(Collected data)
┄┄┄┄┄┄┄┄┄┄┄┄┄┄┄┄┄┄┄┄

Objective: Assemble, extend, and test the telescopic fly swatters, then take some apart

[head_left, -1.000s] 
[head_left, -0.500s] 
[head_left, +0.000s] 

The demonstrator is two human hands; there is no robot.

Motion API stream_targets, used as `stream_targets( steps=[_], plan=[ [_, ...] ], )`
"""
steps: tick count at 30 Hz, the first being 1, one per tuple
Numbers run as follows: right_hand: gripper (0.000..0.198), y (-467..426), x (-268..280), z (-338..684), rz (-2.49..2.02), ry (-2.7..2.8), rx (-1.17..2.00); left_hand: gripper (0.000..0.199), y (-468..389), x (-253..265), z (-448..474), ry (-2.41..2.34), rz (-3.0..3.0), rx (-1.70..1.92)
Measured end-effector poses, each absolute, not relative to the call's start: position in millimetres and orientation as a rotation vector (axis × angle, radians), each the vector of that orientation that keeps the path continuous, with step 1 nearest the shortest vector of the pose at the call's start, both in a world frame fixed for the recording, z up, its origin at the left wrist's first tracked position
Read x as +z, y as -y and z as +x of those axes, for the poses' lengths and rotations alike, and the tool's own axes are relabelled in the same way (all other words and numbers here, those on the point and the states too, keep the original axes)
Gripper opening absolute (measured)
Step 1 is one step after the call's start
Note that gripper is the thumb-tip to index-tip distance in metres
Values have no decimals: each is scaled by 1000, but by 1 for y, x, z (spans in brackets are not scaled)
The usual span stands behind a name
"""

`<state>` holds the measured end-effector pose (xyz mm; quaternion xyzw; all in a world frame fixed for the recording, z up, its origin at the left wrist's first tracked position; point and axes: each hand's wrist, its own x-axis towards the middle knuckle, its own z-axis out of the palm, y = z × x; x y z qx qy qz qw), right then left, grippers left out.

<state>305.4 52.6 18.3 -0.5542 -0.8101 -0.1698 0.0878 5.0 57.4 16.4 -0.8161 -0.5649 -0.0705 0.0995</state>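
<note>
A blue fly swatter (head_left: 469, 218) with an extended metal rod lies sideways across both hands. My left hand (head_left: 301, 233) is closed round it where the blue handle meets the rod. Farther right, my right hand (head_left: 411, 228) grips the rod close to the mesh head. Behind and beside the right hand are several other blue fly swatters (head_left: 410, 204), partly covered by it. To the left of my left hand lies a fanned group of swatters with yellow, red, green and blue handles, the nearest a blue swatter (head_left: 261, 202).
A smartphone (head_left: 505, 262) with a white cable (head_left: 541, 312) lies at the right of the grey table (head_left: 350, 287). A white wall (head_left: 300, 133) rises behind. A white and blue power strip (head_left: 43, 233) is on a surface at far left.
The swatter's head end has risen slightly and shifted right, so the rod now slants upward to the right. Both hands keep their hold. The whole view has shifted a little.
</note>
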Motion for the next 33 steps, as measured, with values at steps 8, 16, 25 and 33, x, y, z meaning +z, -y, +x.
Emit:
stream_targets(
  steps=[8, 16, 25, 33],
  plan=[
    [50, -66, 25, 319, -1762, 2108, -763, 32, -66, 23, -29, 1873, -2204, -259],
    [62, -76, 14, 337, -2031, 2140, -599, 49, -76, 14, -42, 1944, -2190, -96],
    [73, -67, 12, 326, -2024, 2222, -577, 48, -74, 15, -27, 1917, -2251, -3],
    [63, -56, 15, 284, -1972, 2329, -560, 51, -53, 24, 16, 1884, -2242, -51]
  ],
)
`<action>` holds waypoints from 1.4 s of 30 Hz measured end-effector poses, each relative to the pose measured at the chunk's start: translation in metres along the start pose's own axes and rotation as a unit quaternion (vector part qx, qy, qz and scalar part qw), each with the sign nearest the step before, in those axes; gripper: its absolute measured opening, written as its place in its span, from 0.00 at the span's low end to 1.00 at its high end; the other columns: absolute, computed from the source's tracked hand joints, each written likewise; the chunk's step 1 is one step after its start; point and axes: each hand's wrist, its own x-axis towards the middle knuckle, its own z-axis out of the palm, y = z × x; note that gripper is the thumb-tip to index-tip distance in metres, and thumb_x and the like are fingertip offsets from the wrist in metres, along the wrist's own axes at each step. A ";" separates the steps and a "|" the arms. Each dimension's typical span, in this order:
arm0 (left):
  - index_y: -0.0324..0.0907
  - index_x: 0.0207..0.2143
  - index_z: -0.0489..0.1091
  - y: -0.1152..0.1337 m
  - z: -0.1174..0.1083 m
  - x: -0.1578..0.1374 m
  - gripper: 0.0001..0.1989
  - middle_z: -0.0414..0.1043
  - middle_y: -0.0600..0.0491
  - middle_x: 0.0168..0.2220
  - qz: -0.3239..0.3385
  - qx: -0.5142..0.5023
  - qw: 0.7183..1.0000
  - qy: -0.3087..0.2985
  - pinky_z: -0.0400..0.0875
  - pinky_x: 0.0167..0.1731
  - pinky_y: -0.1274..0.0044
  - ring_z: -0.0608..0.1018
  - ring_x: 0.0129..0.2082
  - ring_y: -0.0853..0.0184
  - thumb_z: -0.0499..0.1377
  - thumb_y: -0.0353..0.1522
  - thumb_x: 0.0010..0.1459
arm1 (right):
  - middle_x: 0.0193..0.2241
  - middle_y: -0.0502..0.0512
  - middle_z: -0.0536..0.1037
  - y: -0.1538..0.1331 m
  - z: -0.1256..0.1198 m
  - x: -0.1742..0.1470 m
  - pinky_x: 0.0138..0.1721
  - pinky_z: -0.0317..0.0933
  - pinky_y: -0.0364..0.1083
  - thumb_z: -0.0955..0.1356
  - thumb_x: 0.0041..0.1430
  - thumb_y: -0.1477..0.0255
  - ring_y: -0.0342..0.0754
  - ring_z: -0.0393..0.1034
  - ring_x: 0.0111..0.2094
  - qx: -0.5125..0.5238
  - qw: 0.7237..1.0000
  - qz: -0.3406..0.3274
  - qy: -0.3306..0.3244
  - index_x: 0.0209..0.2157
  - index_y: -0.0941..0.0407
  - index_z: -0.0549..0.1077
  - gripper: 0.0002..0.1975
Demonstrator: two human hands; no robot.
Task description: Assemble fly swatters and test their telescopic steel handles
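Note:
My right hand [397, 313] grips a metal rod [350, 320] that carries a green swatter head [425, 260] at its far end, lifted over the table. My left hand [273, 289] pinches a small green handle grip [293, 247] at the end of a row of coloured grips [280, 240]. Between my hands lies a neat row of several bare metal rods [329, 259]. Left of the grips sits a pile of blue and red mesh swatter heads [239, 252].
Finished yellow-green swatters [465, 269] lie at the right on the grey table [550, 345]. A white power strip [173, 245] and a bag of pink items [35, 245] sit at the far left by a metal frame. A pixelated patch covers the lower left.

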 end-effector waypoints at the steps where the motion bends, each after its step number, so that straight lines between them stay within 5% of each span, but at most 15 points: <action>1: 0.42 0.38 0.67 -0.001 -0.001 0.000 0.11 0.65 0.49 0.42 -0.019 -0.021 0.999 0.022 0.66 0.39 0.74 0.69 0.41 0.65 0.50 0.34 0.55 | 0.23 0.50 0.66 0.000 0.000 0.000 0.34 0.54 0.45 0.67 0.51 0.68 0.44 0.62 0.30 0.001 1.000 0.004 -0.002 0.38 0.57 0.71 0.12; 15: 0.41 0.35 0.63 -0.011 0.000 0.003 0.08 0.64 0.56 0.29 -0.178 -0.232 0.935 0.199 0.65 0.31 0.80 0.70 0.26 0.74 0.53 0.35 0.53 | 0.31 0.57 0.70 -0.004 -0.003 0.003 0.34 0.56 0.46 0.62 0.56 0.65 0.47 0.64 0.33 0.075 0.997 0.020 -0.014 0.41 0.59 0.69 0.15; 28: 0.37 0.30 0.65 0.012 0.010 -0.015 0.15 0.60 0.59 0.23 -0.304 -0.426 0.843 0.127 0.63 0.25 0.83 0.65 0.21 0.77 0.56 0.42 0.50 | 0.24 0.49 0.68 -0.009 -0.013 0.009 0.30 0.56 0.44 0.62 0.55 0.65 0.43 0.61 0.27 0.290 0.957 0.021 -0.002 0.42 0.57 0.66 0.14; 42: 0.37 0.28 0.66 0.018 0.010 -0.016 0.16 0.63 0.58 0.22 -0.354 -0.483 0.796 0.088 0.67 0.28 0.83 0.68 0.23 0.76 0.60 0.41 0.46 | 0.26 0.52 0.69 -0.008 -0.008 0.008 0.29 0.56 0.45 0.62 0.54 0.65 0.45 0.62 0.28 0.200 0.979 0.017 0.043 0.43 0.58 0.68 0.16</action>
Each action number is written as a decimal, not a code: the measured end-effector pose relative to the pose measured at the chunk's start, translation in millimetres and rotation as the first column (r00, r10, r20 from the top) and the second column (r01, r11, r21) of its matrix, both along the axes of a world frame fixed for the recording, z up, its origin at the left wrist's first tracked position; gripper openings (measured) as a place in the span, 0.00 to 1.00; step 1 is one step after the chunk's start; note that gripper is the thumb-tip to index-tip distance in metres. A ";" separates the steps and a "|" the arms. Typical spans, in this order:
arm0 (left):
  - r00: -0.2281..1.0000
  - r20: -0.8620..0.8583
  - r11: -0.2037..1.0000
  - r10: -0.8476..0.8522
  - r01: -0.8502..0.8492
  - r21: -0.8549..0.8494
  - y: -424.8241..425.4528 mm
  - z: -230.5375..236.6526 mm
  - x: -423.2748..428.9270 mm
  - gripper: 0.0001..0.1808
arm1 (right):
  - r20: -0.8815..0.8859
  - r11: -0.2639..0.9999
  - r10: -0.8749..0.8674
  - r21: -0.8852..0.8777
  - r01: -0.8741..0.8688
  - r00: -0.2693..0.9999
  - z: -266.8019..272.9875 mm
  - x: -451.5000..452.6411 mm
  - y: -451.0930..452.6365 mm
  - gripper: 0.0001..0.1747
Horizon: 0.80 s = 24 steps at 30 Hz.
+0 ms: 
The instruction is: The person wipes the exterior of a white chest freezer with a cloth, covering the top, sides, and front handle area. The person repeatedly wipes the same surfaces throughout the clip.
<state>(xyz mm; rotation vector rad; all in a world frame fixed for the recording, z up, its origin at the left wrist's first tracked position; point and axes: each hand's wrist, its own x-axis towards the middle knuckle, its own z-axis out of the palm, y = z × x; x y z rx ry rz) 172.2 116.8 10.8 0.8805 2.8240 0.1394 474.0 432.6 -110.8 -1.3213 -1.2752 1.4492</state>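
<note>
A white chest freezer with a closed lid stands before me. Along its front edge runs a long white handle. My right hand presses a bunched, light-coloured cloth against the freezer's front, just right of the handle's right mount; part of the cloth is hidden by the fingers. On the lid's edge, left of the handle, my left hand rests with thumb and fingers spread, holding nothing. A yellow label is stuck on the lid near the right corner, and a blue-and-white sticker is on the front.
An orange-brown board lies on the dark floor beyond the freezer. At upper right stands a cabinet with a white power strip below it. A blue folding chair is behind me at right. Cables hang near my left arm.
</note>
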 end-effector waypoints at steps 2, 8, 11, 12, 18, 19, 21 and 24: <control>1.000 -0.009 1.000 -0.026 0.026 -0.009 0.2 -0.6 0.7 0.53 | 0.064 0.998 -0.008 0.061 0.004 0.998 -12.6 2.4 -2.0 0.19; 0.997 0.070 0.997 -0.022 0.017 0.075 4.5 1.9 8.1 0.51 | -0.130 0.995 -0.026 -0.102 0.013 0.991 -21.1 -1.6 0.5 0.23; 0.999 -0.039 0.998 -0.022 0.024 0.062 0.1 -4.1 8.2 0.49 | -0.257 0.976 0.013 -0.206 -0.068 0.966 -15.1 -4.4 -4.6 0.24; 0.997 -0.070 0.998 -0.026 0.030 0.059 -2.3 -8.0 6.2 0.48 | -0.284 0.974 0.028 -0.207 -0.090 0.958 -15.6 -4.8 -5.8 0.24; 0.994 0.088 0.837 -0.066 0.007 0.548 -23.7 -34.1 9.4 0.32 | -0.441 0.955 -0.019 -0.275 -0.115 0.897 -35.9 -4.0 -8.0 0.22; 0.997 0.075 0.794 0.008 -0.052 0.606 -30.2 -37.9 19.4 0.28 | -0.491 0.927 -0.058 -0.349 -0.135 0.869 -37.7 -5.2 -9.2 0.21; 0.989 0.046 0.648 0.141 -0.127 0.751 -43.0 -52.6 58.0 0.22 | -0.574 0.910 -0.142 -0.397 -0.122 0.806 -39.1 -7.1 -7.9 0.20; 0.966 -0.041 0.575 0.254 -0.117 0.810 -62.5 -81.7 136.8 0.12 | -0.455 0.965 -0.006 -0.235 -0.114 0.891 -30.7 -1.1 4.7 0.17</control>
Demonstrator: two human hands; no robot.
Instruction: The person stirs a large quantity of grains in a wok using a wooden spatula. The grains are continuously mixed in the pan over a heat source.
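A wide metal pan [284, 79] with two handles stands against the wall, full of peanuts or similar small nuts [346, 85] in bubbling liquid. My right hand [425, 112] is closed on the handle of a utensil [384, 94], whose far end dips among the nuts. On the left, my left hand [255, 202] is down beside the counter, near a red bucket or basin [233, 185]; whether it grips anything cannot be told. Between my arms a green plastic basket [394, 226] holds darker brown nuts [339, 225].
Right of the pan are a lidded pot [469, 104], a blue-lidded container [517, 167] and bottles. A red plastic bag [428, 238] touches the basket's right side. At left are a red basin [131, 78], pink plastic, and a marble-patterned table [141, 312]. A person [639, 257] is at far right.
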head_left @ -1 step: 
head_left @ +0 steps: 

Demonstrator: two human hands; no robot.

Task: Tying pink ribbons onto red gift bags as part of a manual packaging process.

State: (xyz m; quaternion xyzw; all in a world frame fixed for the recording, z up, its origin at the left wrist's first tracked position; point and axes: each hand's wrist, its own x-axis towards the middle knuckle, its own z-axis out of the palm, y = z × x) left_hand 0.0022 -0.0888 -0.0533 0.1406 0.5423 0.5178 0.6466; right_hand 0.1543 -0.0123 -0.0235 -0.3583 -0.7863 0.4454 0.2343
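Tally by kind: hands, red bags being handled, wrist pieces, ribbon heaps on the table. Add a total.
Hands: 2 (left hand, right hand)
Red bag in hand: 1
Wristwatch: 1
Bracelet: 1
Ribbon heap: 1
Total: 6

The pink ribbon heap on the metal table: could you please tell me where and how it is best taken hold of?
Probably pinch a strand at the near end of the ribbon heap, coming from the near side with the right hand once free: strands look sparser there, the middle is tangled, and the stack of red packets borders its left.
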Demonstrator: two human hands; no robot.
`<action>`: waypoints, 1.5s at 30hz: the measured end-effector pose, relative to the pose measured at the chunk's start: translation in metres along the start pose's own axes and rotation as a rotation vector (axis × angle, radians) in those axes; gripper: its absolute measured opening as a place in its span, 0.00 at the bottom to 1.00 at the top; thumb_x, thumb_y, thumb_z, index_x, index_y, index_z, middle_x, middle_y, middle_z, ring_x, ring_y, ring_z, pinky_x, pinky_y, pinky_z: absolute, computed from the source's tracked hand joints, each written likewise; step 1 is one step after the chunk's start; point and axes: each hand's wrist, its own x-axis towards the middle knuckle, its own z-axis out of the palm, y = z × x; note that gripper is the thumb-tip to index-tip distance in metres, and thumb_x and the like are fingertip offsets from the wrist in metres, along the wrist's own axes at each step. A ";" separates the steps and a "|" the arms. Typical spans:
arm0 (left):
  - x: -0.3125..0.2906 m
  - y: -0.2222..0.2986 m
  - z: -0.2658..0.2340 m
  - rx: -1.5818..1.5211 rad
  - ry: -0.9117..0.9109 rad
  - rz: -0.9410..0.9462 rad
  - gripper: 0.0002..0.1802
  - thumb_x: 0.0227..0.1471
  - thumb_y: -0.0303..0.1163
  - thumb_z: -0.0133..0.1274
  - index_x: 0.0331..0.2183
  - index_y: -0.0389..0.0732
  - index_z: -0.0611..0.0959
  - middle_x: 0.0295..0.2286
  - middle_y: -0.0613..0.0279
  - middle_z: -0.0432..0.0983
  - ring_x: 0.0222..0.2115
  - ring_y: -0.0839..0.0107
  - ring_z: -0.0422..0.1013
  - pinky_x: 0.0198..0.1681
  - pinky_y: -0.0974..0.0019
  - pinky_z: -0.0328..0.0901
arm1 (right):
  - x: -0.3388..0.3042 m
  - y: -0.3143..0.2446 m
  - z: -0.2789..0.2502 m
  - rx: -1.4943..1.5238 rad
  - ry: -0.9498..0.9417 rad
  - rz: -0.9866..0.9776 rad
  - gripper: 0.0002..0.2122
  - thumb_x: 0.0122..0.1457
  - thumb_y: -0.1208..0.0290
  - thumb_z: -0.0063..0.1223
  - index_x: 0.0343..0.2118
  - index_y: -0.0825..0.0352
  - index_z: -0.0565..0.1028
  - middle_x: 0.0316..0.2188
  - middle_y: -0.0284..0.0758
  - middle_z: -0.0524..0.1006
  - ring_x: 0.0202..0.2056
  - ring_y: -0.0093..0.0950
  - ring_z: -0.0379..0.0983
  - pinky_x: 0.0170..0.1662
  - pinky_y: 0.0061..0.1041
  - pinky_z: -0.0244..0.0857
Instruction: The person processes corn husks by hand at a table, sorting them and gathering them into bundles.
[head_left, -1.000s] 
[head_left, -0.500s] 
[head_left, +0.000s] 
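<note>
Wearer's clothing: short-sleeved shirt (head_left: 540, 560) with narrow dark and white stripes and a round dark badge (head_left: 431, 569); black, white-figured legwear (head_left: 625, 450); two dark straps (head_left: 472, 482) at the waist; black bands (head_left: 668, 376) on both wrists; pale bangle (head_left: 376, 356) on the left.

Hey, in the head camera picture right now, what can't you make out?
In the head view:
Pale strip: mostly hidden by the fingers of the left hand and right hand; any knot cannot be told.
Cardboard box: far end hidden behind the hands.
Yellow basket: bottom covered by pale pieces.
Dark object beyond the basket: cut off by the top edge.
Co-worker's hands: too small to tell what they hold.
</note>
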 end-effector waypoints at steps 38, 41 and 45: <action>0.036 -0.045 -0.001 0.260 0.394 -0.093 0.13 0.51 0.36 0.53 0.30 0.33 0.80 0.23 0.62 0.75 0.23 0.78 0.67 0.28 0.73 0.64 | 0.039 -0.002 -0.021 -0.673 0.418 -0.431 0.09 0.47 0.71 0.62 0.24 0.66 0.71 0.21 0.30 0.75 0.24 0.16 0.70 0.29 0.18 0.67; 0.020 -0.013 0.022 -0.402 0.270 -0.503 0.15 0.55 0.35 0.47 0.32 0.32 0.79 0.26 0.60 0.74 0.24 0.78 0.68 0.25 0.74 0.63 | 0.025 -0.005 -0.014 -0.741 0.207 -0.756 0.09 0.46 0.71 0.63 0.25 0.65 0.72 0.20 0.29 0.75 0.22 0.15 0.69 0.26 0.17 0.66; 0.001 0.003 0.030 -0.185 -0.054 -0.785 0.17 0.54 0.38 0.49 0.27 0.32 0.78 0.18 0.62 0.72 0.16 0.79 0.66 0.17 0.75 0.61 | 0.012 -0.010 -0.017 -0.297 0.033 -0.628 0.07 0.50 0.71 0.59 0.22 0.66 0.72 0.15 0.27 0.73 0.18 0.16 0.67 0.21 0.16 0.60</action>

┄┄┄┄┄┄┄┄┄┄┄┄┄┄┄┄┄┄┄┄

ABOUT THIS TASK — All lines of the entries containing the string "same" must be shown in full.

ANSWER BELOW —
Read x as +z, y as -y and z as +x of those axes, for the poses' lengths and rotations alike, and the tool's own axes are relabelled in the same way (all other words and numbers here, those on the point and the states too, keep the original axes)
The instruction is: The person wipes the exterior of a white chest freezer with a cloth, covering the top, sides, and front handle area. The person repeatedly wipes the same surfaces throughout the clip.

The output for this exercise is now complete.